# Task requirements
Look below for the line containing "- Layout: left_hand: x"; from there through the line containing "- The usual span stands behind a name", both lines included, please set down each line exactly and nothing else.

(Saved data entries)
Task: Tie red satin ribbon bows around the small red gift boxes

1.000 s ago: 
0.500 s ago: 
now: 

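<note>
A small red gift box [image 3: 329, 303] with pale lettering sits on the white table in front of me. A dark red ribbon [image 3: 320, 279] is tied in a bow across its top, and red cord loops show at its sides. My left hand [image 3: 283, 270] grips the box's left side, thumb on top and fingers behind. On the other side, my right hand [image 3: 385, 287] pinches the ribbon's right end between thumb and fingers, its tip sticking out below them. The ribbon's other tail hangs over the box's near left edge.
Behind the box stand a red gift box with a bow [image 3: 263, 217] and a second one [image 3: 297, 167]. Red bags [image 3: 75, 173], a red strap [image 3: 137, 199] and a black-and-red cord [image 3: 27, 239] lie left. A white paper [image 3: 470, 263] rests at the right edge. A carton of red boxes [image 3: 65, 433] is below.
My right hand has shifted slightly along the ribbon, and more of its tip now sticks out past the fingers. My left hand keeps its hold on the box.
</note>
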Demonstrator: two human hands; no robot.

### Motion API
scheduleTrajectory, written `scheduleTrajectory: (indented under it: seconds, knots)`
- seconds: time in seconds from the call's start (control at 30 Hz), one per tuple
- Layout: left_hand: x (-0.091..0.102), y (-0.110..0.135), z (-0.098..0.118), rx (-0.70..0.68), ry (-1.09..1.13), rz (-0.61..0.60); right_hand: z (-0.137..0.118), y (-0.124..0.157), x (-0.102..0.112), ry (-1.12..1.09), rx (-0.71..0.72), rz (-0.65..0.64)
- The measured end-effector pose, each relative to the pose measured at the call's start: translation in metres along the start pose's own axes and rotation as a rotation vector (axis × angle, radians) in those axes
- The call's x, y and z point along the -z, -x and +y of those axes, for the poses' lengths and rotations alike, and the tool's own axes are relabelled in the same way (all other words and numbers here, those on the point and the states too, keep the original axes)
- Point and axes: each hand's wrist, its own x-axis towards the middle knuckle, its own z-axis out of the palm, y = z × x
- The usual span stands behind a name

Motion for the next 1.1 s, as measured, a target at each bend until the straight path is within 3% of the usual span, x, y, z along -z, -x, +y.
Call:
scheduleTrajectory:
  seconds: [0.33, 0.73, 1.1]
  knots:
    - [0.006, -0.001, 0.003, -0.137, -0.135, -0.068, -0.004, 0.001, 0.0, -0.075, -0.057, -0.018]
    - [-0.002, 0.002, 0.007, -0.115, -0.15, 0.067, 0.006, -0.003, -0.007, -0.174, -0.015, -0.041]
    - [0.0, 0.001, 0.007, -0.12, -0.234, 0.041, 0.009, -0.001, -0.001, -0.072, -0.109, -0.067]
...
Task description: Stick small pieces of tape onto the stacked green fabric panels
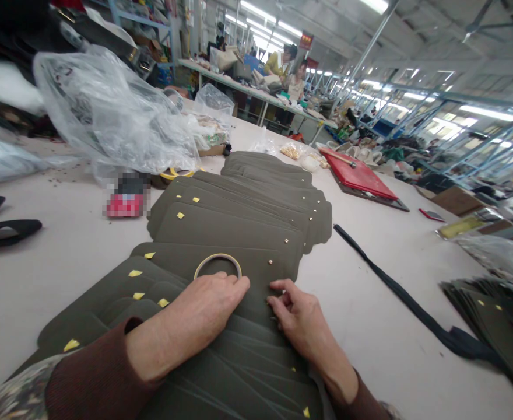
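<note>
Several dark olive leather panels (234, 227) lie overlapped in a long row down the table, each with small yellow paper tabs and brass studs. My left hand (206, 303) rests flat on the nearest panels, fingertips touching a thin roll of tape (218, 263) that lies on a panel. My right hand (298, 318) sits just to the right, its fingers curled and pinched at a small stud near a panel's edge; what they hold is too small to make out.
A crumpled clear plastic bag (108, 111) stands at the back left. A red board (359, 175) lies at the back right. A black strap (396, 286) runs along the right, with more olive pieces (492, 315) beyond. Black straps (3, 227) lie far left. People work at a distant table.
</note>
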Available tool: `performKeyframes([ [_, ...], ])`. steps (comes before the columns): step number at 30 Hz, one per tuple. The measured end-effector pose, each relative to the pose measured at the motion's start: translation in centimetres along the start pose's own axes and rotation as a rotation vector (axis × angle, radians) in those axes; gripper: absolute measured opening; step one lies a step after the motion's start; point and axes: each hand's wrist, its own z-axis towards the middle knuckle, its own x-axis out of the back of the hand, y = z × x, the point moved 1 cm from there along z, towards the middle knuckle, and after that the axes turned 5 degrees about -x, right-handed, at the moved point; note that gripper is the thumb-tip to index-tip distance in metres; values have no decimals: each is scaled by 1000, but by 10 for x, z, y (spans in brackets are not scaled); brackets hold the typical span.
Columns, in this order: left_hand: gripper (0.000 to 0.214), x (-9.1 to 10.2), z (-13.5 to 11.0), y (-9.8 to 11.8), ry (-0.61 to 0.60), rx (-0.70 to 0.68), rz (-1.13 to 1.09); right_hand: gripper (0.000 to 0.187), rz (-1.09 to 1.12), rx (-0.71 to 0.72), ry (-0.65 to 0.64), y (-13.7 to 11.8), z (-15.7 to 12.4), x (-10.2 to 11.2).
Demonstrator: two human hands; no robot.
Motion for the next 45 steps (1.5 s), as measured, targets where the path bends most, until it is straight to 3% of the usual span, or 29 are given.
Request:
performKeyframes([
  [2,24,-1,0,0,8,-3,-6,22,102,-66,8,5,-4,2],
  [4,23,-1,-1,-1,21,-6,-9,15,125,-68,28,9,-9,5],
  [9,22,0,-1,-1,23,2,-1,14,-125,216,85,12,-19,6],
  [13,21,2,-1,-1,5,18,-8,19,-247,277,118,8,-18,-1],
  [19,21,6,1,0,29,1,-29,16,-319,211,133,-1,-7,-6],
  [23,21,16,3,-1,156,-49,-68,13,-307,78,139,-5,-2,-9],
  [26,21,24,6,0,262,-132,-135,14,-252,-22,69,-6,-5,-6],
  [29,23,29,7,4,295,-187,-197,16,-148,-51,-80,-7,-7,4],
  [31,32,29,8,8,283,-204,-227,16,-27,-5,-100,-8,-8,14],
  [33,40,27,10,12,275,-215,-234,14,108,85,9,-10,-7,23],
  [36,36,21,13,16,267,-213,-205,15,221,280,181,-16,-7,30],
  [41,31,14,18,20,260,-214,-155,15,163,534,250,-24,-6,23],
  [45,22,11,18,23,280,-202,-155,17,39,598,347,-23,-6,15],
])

# Your response
- Layout: left_hand: x (-0.091..0.102), y (-0.110..0.135), z (-0.098..0.118), rx (-0.70..0.68), ry (-1.09..1.13), rz (-0.61..0.60); right_hand: z (-0.137..0.118), y (-0.124..0.157), x (-0.102..0.112), ry (-1.12..1.09), rx (-0.71..0.72), rz (-0.65..0.64)
- The measured end-effector pose, each relative to the pose measured at the call's start: translation in metres along the start pose's own axes and rotation as a rotation vector (axis × angle, radians) in those axes
- The call's x, y and z point along the -z, -x and +y of those axes, for the poses' lengths and rotations alike, and the tool's own axes are relabelled in the same way (all other words and numbers here, those on the point and the states too, keep the original axes)
- Point and axes: each hand's wrist, its own x-axis towards the middle knuckle, its own z-axis out of the palm, y = z × x
- The usual span stands behind a name

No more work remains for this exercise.